Ask the treatment expert ... about pressure maps
Rosalyn Jordan, RN, BSN, MSc, CWOCN, WCC
Can you explain the purpose of a pressure map and the usefulness when evaluating the function of a therapeutic support surface?
Although pressure mapping systems have been frequently used to measure the pressure or tissue load supported by the therapeutic support surfaces, the performance of support surfaces with pressure mapping can be very inconsistent, costly and misleading when used to determine the most effective therapy for the individual patient.

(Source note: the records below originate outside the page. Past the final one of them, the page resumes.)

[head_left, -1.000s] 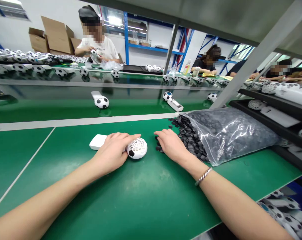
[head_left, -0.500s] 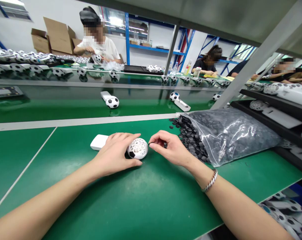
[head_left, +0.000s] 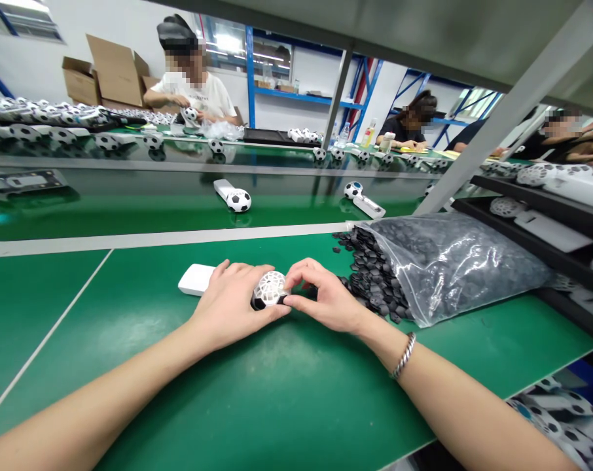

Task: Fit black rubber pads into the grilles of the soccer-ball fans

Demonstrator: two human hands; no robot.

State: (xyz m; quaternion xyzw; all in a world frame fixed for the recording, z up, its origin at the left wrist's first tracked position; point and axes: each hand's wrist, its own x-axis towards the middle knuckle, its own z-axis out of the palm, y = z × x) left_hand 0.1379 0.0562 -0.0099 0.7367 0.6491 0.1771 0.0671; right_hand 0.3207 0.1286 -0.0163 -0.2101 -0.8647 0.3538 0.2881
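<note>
- Two hands, one head view: I am watching both working over the green bench [head_left: 218,405].
- Left hand [head_left: 230,297]: fingers and thumb are curling around the ball-shaped end of the white device [head_left: 271,286], holding it on the bench; its pale handle end is showing beyond the knuckles.
- Right hand [head_left: 330,302]: thumb and fingertips are nearly meeting, touching the ball's right side. A black piece [head_left: 281,299] is showing there; I cannot tell whether they are pinching it.
- Clear bag [head_left: 468,261]: lying right of that hand, loose black pieces [head_left: 375,275] spilling from its mouth.
</note>
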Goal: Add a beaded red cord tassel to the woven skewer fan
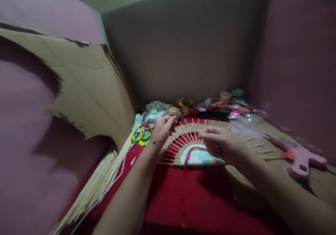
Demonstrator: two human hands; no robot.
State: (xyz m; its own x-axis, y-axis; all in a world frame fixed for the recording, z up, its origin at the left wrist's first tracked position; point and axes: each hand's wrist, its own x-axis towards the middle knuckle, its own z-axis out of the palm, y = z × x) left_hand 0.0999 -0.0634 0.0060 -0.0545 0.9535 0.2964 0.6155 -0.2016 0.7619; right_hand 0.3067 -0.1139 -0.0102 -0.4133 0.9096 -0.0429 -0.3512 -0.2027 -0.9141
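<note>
A half-round fan frame of thin wooden sticks point(172, 151) lies on red cloth, with a woven band of tan twine point(193, 128) across the sticks. Pale patterned fabric point(201, 158) covers its inner half-circle. Over that fabric a strand of red yarn point(189, 154) curves up and runs to my right hand point(219, 142). The right fingers are closed together above the fan's right part, with the yarn going in among them. My left hand point(162, 128) is pinched at the fan's upper left edge, near the stick tips; what its fingertips hold is too small to make out.
Scissors with yellow and red handles point(141, 134) lie left of the fan. A twine ball point(173, 112) sits behind it. Several loose sticks point(91, 186) lie left, below torn cardboard point(86, 88). On the right is a pink glue gun point(300, 161), near plastic bags point(244, 118).
</note>
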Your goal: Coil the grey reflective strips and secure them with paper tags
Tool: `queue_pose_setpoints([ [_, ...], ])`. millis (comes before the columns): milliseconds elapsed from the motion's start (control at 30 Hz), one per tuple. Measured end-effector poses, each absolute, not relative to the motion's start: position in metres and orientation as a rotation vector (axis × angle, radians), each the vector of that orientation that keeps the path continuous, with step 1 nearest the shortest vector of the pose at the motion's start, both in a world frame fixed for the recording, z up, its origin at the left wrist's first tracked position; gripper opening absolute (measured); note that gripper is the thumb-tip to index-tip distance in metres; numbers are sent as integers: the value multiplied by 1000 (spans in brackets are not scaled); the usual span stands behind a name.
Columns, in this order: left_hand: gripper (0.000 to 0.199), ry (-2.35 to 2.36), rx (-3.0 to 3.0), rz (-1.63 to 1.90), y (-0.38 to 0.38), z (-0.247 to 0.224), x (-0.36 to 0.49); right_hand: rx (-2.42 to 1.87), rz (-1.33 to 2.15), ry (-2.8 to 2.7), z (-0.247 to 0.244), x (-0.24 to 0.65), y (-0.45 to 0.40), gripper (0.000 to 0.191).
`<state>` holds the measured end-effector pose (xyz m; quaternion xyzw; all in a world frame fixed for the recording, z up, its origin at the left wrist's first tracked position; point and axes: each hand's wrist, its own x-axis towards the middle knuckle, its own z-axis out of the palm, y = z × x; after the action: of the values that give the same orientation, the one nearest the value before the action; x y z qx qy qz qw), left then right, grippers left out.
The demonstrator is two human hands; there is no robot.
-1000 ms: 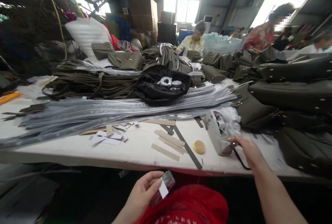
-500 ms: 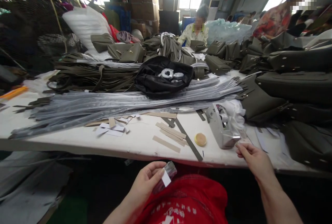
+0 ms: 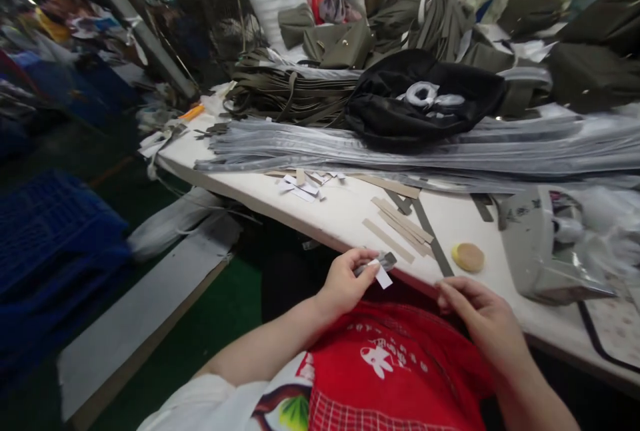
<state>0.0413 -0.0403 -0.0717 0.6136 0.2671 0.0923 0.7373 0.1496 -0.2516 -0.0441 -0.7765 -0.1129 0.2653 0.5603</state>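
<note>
Left fingers (image 3: pixel 368 273) pinched together, and we've got a small grey piece (image 3: pixel 387 260) between thumb and fingertips, with a white slip (image 3: pixel 383 276) angling down from the same grip! Both are near the front edge of the bench (image 3: pixel 345 211), close to our red apron (image 3: pixel 400 338). Over on the other side, our right fingers (image 3: pixel 453 292) are curled, thumb and forefinger tips close together by that same edge; whether anything thin is caught between them, we cannot tell.

Just beyond those right fingertips lies a dark strip (image 3: pixel 433 234), slanting in towards the edge, and a round yellow-rimmed disc (image 3: pixel 469 257) sits beside it. Further right we have the grey tape dispenser (image 3: pixel 525 251), crumpled clear plastic (image 3: pixel 610 218) next to it. Left of the dark strip we see tan strips (image 3: pixel 400 221) in a loose pile, and farther left again, white scraps (image 3: pixel 300 188). Behind all that run long greyish lengths (image 3: pixel 300 144), a black bag (image 3: pixel 385 104) resting on them, white rolls (image 3: pixel 423 94) inside! Dark straps (image 3: pixel 320 94) bunch to its left, olive bags (image 3: pixel 345 48) behind. And down on our left, a blue crate (image 3: pixel 55 271) stands near a pale board (image 3: pixel 150 311).
</note>
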Motion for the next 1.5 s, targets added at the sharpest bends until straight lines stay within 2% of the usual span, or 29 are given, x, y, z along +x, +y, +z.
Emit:
queue_pose_setpoints([
  [167, 27, 638, 1475, 288, -38, -66, 37, -1661, 902, -433, -52, 126, -196, 38],
  [333, 25, 656, 1529, 334, -35, -62, 32, -1643, 975, -404, -62, 124, -177, 44],
  [500, 31, 667, 1472, 343, -37, -63, 31, -1633, 1023, -375, -69, 128, -169, 46],
  [700, 45, 653, 1101, 284, -40, -62, 34, -1492, 1129, -423, -73, 133, -172, 42],
  [1133, 35, 454, 1590, 385, -51, -47, 19, -1818, 780, -475, -70, 122, -157, 39],
  [1233, 34, 464, 1657, 479, -43, -48, 23, -1967, 734, -670, -65, 123, -162, 41],
  [1300, 39, 547, 1599, 454, -34, -52, 26, -2003, 664, -902, -53, 124, -168, 35],
  [1367, 40, 634, 1535, 367, -26, -56, 28, -1978, 462, -1109, -38, 125, -172, 20],
  [1400, 39, 645, 1520, 325, -23, -57, 29, -1959, 363, -1185, -32, 125, -173, 20],
  [1500, 35, 591, 1479, 276, -23, -58, 29, -1936, 361, -1374, -27, 122, -171, 39],
])
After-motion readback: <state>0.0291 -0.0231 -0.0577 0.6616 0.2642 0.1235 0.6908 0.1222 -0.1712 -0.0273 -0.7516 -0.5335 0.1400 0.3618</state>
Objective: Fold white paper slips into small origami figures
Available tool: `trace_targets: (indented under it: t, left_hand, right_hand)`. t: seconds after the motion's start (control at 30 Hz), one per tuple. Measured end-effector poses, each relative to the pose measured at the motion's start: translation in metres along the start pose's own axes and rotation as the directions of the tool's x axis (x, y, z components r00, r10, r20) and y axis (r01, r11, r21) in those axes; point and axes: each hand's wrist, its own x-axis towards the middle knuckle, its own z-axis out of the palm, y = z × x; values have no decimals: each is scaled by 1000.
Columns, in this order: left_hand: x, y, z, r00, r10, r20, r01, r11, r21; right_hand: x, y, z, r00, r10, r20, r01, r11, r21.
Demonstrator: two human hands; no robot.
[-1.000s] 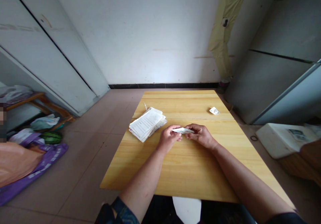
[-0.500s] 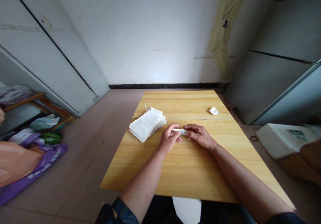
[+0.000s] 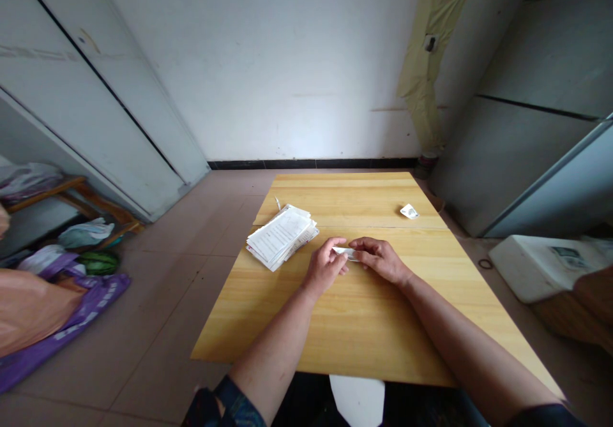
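Note:
Between my hands, just over the wooden table (image 3: 364,325), is a small folded piece of white paper (image 3: 345,252). My left hand (image 3: 325,265) pinches its left end, the thumb lying along the near side. At the other end my right hand (image 3: 380,258) grips it between thumb and fingers. Part of the paper is hidden behind the fingertips. To the left of my left hand lies a loose stack of printed sheets (image 3: 281,235). A small folded paper piece (image 3: 408,211) with dark marks rests farther back on the right.
A thin white object (image 3: 278,203) lies behind the stack. On the right floor stands a white box (image 3: 541,264). Purple bags (image 3: 96,299) and a watermelon (image 3: 98,262) are on the left floor. A white wall (image 3: 297,63) rises beyond the table.
My left hand has shifted slightly right, its thumb moving along the folded paper. My right hand stays nearly in place, and the stack and the other paper piece are unmoved.

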Motion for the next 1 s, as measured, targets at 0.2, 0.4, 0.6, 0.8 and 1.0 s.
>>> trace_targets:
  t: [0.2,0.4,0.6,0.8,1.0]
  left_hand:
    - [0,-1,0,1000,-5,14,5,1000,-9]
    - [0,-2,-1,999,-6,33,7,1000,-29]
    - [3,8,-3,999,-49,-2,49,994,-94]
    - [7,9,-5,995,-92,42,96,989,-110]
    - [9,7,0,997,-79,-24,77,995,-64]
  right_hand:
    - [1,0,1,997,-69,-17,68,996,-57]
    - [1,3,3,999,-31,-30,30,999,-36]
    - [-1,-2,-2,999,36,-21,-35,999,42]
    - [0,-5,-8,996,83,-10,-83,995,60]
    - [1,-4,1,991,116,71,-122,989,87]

A pressure map is created by a thin pad embedded with flexible sensors that transmit the location and pressure reading to a computer. A color-coded map of the body is generated by the computer. The computerized color output on the computer indicates the magnitude of pressure in that snapshot in time based on the ranges set within the computer programming.
A number of factors can influence the sensors and mapping systems.
Pressure mapping at bedside does not follow adherence to the rigorous testing methods utilized by independent laboratories. Pressure maps should be conditioned to the ambient room temperature and calibrated prior to testing.
Also, pressure maps have inherent issues such as hysteresis and creep.
Hysteresis occurs when loading the pressure map such as sliding the individual on the mapping system.
Creep occurs over time as the pressure on the sensors increases the longer the pressure is applied.
Bedside pressure mapping may be useful as an individual therapeutic intervention when utilized as a visual clue for positioning information or reminders to prevent and treat pressure ulcers. But support surface performance and selection based on standardized testing in a controlled laboratory environment is more effective.